Deutschland im März 1945 – das war, wie der britische Historiker Ian Kershaw in seinem Buch „Das Ende“ schreibt, nur noch ein Torso. Mitte Dezember 1944 hatten die Amerikaner im Westen den Westwall erreicht. Anfang März wurde Köln befreit und der deutsche Machtbereich „auf einen schmalen Schlauch“ von Norwegen bis zur Adriaküste geschrumpft, wie ein entgeisterter Joseph Goebbels in sein Tagebuch notierte. Doch es gab keinen Versuch von innen, den Krieg abzukürzen – nach dem gescheiterten Attentat auf Hitler am 20. Juli 1944 fehlte es in der Wehrmacht an einem geeigneten Rädelsführer, der eine erneute Widerstandsaktion organisiert hätte. So blieb den Alliierten nichts anderes übrig, als deutschen Boden bis auf den letzten Zentimeter zu erobern – wobei fanatische Parteigänger Hitlers „in ungebrochener Götterdämmerungsmentalität“ (Kershaw) Blutvergießen bis zuletzt provozierten.

So auch in Aschaffenburg. Neun lange Tage dauerten die Kämpfe in den Stadtteilen – aufgepeitscht durch den Kampfkommandanten Lamberth, einen Fanatiker, der Kampf bis zur letzten Patrone forderte, sowie durch zwei Emissäre des Hitler-Vertrauten Martin Bormann, die in einem „Sondereinsatz der Parteikanzlei in frontbedrohten Gebieten“ jeden Versuch der Kapitulation vereiteln sollten. In der Jägerkaserne wurde ein Standgericht eingerichtet, das 40 Urteile fällte – darunter auch ein Todesurteil gegen Leutnant Friedel Heymann, der zu Unrecht der Fahnenflucht bezichtigt wurde. Heymann wurde am Schild eines Cafés mitten in der Stadt aufgeknüpft – eines jener sogenannten Endphaseverbrechen, die auch andernorts, etwa in Regensburg oder Ansbach, die Bevölkerung in Angst versetzte. Heymann ist bis heute ein Begriff in der Stadt. Er wird durch einen Straßennamen gewürdigt, es gibt, wie am kommenden Freitag, auch Gedenkfeiern.
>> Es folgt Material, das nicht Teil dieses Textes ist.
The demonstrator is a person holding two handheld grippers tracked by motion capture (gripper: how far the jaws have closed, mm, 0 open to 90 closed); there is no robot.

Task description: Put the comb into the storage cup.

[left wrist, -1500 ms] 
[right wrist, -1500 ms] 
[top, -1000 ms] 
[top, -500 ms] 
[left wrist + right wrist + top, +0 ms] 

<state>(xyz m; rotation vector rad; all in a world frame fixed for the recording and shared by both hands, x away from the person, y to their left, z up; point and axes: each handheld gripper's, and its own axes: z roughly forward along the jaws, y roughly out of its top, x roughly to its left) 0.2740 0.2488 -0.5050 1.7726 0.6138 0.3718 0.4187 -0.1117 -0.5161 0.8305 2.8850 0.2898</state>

Das A und O bei der Eroberung der Stadt war die Besetzung der Mainbrücken, was den Amerikanern nur unter hohen eigenen Verlusten gelang. Die GI mussten, etwa im Stadtteil Schweinheim, auch heftige Häuserkämpfe überstehen, ehe am Ostersonntag 1000 deutsche Soldaten in US-Gefangenschaft gerieten. Am 3. April gegen 6.30 Uhr entsandte Lamberth einen Parlamentär, der über die Kapitulation verhandeln sollte – doch das lehnte der Befehlshaber der Amerikaner, Colonel O‘Brien, jetzt ab. Zweieinhalb Stunden später kapitulierte Lamberth und fuhr anschließend durch die Stadt, um verbliebene deutsche Truppenteile darüber zu informieren. Um 13 Uhr war die Stadt vollständig unter US-Kontrolle. „Aschaffenburg ging verloren“, meldete der Wehrmachtsbericht lapidar.

Für die Amerikaner war die Eroberung der ersten Stadt auf bayerischem Boden nur eine Etappe. Es ging dann Schlag auf Schlag. Am 20. April kapitulierte Nürnberg, zehn Tage später München. Als Letztes erreichten US-Truppen am 5. Mai Kreuth. Bayern war vom Nazijoch befreit.